YOUR OBJECTIVE:
Use the entries below and reproduce exactly the lines from the one containing "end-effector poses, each" down to the one containing "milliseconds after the", both of them included.

RECORDS SUPPLIED:

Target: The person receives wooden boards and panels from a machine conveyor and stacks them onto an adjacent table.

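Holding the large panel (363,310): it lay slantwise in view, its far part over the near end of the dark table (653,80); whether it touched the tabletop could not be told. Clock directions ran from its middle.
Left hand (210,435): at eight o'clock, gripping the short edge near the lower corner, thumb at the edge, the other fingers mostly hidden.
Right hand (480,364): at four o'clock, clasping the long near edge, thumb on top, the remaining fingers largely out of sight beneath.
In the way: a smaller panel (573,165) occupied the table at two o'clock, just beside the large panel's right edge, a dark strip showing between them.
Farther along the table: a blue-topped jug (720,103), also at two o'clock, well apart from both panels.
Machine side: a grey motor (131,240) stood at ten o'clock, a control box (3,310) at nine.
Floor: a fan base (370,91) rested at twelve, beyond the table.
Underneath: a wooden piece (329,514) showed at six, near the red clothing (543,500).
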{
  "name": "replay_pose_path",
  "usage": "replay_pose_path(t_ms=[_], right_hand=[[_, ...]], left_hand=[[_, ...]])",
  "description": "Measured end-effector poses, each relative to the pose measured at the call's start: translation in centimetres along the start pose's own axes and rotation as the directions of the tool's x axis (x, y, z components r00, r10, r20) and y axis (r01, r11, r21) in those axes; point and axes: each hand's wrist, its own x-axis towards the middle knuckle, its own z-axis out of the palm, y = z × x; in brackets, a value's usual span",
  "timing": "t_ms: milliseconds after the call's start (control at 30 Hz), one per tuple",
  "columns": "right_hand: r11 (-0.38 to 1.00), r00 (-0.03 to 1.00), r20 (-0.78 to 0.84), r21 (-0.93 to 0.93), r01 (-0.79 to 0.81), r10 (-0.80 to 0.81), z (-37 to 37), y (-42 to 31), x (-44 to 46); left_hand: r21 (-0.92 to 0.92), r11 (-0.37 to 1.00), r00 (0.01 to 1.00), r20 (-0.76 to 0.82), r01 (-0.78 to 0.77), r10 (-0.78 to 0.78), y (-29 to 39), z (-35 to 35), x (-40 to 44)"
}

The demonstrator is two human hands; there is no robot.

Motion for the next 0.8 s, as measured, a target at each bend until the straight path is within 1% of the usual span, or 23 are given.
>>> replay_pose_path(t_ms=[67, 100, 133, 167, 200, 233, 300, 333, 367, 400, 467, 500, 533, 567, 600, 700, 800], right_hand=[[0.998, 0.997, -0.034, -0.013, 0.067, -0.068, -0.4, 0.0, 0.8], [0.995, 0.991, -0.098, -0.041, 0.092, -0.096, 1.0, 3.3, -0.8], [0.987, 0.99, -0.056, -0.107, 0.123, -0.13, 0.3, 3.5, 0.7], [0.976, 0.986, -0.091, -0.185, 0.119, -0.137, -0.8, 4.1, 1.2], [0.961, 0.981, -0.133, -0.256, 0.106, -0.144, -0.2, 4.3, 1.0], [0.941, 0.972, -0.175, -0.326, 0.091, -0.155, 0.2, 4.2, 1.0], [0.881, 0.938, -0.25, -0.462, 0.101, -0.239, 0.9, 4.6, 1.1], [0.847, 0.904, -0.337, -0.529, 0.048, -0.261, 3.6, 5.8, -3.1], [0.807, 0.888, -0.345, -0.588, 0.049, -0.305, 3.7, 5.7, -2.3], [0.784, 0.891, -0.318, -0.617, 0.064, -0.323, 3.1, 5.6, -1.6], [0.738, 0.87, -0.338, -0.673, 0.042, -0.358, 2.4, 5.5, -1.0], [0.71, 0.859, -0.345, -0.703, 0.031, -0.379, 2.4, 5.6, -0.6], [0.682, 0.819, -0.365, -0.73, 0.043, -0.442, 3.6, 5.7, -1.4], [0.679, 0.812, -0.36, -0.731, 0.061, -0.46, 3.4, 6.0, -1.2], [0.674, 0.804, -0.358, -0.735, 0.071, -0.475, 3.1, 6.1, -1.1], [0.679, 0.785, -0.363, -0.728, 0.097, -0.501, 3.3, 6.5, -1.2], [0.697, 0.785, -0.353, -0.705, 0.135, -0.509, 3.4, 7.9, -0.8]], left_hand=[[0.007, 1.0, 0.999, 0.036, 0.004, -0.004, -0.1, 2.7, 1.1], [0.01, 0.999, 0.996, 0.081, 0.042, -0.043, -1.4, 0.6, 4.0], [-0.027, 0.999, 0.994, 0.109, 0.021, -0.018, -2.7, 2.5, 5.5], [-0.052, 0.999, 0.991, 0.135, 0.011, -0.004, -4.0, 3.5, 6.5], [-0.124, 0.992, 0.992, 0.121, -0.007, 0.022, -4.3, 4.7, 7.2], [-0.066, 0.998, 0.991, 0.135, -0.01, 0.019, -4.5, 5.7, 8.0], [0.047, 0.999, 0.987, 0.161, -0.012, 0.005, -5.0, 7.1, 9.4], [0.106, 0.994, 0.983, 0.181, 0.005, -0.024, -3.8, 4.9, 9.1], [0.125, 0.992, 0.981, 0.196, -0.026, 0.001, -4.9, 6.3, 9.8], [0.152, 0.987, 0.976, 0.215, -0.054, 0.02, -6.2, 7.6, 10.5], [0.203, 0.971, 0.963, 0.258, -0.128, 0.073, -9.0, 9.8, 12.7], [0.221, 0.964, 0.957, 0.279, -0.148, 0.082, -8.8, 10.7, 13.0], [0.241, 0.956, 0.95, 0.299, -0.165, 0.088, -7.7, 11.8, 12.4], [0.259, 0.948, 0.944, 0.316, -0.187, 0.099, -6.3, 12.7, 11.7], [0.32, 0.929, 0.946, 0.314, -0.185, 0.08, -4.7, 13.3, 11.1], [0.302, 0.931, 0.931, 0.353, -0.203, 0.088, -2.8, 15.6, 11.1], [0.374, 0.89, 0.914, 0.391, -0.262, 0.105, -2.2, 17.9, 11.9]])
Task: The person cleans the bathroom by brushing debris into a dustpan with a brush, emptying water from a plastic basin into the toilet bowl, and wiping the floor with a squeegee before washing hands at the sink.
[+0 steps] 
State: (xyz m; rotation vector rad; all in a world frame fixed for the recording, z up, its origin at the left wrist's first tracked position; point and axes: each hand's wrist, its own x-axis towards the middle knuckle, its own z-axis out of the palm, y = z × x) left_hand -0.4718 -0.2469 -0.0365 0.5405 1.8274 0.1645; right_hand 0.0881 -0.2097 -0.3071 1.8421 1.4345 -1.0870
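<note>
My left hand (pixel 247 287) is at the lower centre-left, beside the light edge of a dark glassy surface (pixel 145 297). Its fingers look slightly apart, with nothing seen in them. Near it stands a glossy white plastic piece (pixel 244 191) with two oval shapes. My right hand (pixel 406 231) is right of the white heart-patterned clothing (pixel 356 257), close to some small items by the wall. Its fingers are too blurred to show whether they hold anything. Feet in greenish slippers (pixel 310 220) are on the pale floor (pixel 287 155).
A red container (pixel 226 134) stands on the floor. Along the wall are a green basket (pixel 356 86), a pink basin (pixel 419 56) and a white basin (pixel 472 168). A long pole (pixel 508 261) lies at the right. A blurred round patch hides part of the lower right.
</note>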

TASK RESULT:
  "description": "Measured end-effector poses, each relative to the pose measured at the call's start: translation in centimetres along the start pose's own axes and rotation as the directions of the tool's x axis (x, y, z components r00, r10, r20) and y axis (r01, r11, r21) in those axes; point and axes: each hand's wrist, its own x-axis towards the middle knuckle, its own z-axis out of the palm, y = z × x; in brackets, a value's usual span",
  "timing": "t_ms: milliseconds after the call's start (control at 30 Hz), one per tuple",

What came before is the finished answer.